» PROMPT:
Output each line of the listing exactly, though pictures are not to appear.

** Opening DATA EXTRACT block **

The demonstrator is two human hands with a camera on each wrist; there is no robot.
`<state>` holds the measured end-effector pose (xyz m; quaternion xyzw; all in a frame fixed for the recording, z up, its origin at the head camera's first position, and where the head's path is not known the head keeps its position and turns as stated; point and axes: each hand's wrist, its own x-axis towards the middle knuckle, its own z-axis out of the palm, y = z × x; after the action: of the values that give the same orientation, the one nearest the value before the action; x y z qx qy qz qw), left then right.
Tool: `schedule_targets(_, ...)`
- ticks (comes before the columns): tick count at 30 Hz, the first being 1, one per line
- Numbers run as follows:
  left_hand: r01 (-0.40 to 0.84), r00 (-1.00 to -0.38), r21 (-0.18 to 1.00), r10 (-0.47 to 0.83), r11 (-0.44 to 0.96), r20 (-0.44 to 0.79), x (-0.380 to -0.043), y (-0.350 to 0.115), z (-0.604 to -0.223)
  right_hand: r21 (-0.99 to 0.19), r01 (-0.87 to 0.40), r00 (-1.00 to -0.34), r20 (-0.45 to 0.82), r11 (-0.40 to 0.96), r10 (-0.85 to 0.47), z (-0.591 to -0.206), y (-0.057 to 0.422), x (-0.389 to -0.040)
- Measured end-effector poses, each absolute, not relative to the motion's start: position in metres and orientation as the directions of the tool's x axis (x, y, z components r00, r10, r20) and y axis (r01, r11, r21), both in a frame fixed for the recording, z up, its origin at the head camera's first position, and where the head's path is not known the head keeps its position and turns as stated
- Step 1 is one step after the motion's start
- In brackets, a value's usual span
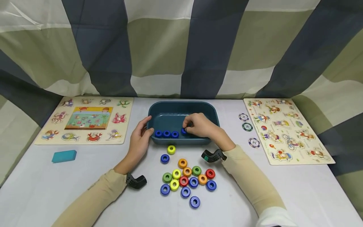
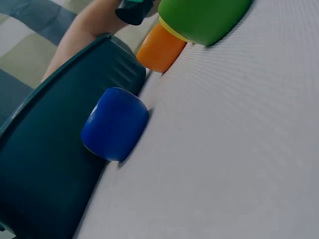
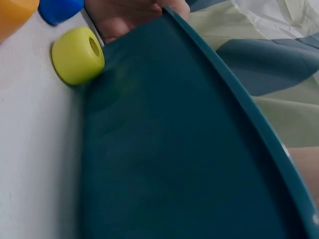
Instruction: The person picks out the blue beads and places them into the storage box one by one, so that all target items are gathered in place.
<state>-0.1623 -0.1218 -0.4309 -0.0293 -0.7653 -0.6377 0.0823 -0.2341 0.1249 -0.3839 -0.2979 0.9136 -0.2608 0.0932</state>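
Note:
A dark teal tray [image 1: 181,141] stands near the back of the table. My left hand [image 1: 139,138] holds it at the left end, thumb over the rim and fingers along the outer side. Inside the tray, my right hand [image 1: 202,125] pinches a blue ring [image 1: 184,131] near the front wall, fingers partly covering it. To its left, three more blue rings [image 1: 166,134] form a row along that wall. Outside, a yellow ring [image 3: 77,56] lies close to the tray's front, and a blue ring [image 2: 114,124] shows beside the tray in the left wrist view.
Several loose rings in red [image 1: 183,181], orange [image 1: 182,163], green [image 1: 167,177], yellow and blue lie between the forearms. Picture puzzle boards flank the tray, left [image 1: 79,138] and right [image 1: 272,108]. Poker chips [image 1: 247,127] lie by the right board, a teal block [image 1: 64,156] at left.

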Motion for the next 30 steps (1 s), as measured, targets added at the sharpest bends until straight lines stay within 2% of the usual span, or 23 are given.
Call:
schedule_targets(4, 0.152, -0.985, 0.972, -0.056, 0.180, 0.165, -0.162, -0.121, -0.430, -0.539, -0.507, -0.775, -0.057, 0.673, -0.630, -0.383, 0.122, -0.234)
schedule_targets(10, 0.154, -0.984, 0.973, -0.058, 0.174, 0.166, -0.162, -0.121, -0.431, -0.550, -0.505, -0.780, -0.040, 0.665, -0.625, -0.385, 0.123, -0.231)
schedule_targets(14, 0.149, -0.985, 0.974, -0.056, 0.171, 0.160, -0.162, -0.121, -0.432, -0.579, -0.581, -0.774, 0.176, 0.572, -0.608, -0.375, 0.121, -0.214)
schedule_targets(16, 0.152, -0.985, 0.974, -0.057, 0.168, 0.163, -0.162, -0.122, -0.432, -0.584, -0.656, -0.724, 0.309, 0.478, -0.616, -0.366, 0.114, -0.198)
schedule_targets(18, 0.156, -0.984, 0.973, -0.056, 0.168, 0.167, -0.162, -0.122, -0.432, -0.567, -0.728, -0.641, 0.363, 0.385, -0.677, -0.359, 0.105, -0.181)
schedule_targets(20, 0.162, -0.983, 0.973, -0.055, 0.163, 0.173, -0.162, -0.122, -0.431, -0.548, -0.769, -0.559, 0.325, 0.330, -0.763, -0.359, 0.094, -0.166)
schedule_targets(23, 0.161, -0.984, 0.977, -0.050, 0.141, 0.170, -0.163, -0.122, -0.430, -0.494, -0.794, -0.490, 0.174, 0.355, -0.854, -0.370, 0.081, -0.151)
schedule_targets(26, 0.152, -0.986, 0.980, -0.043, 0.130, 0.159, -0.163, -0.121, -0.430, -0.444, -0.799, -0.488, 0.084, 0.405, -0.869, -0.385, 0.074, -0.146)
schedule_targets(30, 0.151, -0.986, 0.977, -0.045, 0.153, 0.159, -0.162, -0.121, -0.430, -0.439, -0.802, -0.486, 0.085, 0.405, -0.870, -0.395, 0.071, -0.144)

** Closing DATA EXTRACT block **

» ANSWER SPACE:
The demonstrator is two human hands with a camera on each wrist; there is no robot.
`<state>` holds the measured end-effector pose (xyz m; quaternion xyzw; all in a frame fixed for the recording, z up, its origin at the head camera's first position, and where the head's path is not known the head keeps its position and turns as stated; point and axes: each hand's wrist, its own x-axis towards the middle knuckle, its own z-axis out of the palm, y = z × x; after the action: of the values that give the same orientation, the one nearest the value before the action; x y z qx qy qz qw), left then right.
Tool: `schedule_targets(_, ...)`
- ticks (comes before the columns): tick count at 30 Hz, the first being 1, one per line
- Numbers run as follows:
  left_hand: r01 (-0.40 to 0.84), r00 (-1.00 to -0.38), r21 (-0.18 to 1.00), r10 (-0.47 to 0.83), r11 (-0.44 to 0.96), r20 (-0.44 to 0.79), x (-0.380 to -0.043), y (-0.350 to 0.115), z (-0.604 to -0.223)
  right_hand: r21 (-0.99 to 0.19), r01 (-0.87 to 0.40), r00 (-1.00 to -0.34), r20 (-0.45 to 0.82), r11 (-0.40 to 0.96), r10 (-0.85 to 0.47), z (-0.591 to -0.206), y (-0.057 to 0.422), x (-0.389 to -0.040)
- Measured end-effector poses, each absolute, not relative to the motion's start: position in metres and orientation as the directions of the tool's x axis (x, y, z components r00, r10, r20) and y axis (r01, r11, r21), both in a frame fixed for the recording, z up, its origin at the head camera's first position, and where the head's path is not known the head keeps its position and turns as stated
- Step 1 is one step after the motion's start
- In brackets, a value's usual span
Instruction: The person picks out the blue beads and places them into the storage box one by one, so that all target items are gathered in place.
<state>-0.1623 -0.1218 -0.4309 -0.0293 -0.7653 -0.6377 0.0823 -0.2341 0.1249 -0.3839 -0.2979 0.9136 -0.2608 0.0932</state>
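Note:
A dark teal tray [image 1: 181,141] stands near the back of the table. My left hand [image 1: 139,138] holds it at the left end, thumb over the rim and fingers along the outer side. Inside the tray, my right hand [image 1: 202,125] pinches a blue ring [image 1: 184,131] near the front wall, fingers partly covering it. To its left, three more blue rings [image 1: 166,134] form a row along that wall. Outside, a yellow ring [image 3: 77,56] lies close to the tray's front, and a blue ring [image 2: 114,124] shows beside the tray in the left wrist view.
Several loose rings in red [image 1: 183,181], orange [image 1: 182,163], green [image 1: 167,177], yellow and blue lie between the forearms. Picture puzzle boards flank the tray, left [image 1: 79,138] and right [image 1: 272,108]. Poker chips [image 1: 247,127] lie by the right board, a teal block [image 1: 64,156] at left.
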
Motion for the next 30 steps (1 s), as measured, targets added at the sharpest bends until straight lines stay within 2% of the usual span, or 23 are given.
Call:
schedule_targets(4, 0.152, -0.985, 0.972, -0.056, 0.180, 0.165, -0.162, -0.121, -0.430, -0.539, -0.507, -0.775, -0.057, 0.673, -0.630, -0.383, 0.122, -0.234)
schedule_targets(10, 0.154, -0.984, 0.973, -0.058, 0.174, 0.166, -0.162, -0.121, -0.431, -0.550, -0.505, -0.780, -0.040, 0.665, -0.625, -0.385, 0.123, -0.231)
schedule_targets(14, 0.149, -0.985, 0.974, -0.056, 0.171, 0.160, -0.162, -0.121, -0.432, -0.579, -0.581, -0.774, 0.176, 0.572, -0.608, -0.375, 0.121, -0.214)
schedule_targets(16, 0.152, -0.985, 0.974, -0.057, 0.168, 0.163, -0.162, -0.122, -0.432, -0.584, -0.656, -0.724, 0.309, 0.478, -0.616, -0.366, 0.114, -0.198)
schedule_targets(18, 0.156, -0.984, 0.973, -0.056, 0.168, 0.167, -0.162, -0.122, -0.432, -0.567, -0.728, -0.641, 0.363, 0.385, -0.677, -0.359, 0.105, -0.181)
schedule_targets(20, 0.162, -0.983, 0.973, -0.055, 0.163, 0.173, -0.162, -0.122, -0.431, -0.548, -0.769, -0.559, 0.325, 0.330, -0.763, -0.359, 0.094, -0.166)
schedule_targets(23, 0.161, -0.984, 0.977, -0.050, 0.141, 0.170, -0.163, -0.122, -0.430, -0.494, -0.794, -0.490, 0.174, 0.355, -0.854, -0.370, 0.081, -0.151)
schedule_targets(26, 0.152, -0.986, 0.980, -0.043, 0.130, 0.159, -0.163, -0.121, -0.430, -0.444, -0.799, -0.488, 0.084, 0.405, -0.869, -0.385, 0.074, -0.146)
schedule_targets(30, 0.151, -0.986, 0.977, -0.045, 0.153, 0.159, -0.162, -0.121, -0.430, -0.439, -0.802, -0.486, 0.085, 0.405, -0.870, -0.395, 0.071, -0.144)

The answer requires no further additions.